However the type of strength that I have had on my mind recently is more or less knowing your strengths and your weaknesses and embracing the weaknesses to make it one of your strengths. I am not going to lie, I beat myself up sometimes on what I am not good at, I try to make it so I can be amazing at it and if I tend to be REALLY hard on myself. (I am occasionally way, way to hard on myself *not a drill*). I guess you could say for a while there I thought that if I wasn't good at something then I wouldn't be able to make friends, or get a job, or make a future for myself. (I am hard core kinda stressing over where my life is going right now). But that's kind of irrelevant (more on that at a later date). Anyways, I digress, recently I have been realizing how I can make my weaknesses my strengths. For example: Math and I are really not the best of friends, we didn't really get along when I was younger and I have to spend A LOT of time on math now to understand it, I have to teach it to someone and practice problems tons of times before it actually clicks. I was a business major when I started college and I realized I was going down a rocky road of being miserable, so I switched my major to political science/pre-law; then I realized that I didn't love that as much as I thought either, I was bored, I wasn't enjoying what I was doing and I didn't want to be stuck doing this for the rest of my life. I was at a loss of where I was going I was making list after list of what I was good at and what I wasn't so good at. I drafted TONS of pros and cons lists. I realized I wanted to go towards a concentration where I could still doing business but work with people on expanding their businesses and their lives. Which is what lead my to my concentration of organizational communications.
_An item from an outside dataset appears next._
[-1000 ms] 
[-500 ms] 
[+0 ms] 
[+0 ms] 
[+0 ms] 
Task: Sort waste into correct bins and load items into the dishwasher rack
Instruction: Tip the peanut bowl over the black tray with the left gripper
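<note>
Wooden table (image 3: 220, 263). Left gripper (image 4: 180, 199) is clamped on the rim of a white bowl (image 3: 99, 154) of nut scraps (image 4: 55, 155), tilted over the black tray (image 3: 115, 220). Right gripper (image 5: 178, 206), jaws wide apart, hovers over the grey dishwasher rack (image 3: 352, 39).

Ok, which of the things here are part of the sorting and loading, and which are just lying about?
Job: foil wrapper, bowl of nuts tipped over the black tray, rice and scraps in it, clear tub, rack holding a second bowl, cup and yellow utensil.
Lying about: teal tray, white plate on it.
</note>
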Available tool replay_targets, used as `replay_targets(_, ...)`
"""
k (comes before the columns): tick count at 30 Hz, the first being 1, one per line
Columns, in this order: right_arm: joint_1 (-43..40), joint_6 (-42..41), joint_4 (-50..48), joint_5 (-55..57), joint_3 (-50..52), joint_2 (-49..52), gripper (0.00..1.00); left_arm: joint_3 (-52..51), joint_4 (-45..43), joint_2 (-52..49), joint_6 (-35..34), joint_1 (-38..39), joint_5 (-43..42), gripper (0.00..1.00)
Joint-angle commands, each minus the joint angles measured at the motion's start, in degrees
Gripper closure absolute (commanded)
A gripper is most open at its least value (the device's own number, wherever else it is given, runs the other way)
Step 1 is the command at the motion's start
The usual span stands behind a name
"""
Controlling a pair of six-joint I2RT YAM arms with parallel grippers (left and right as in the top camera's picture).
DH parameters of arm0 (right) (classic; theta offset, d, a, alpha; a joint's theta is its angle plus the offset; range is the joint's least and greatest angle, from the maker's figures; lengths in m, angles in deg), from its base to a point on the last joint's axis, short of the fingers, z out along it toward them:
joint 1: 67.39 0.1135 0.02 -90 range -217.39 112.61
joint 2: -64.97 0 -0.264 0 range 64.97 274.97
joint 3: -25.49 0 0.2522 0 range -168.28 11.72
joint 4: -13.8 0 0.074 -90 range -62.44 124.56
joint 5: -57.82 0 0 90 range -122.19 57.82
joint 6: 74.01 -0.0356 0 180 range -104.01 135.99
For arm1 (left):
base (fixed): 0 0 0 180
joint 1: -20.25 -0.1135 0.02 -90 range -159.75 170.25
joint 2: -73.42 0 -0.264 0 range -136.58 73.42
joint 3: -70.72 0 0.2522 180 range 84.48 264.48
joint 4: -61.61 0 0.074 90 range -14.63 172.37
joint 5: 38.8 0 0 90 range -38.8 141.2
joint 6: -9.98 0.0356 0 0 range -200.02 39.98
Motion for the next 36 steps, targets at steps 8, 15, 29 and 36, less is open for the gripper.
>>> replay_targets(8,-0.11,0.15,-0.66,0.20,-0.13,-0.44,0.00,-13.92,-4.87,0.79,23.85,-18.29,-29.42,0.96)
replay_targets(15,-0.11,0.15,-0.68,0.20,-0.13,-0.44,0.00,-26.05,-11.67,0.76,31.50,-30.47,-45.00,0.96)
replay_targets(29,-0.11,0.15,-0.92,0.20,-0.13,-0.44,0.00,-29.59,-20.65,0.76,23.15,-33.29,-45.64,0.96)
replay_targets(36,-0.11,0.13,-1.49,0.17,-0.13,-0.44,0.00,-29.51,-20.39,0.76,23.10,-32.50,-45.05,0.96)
About two weeks ago I was faced with a question in an interview which was "why didn't you become a business major". Being me and not knowing what to say back I said "I am not good at math, I really haven't been". Realizing I knew my weakness but I didn't make myself marketable I was kicking myself in the foot, because a week after that interview that I realized...I am pretty good at math it's just not something I enjoy. I realized that I can make myself a stronger person by making my weakness a strength. I may not be a math genius but that doesn't make me weak or stupid it makes me human. I am realizing now that it's okay that I am not a math whiz because with a ton of hard work I am able to solve equations and make the best out of something that I don't really enjoy.
Just because I stink at math doesn't mean that I am unable to function, it doesn't make me any less of a person-- it just makes me, me.
There are tons of other things that other people aren't good at but that doesn't make them stupid. Some people can't write as well as others, some people can't play video games, some people can't paint their nails, the list goes on and on.
What I am trying to get at with this long rambling is that it doesn't matter how bad you are at something as long as you can find a way to make it a little easier for yourself. You can't get anywhere at life moping over the fact that you aren't good/amazing at something.
What are some of your weaknesses turned into strengths???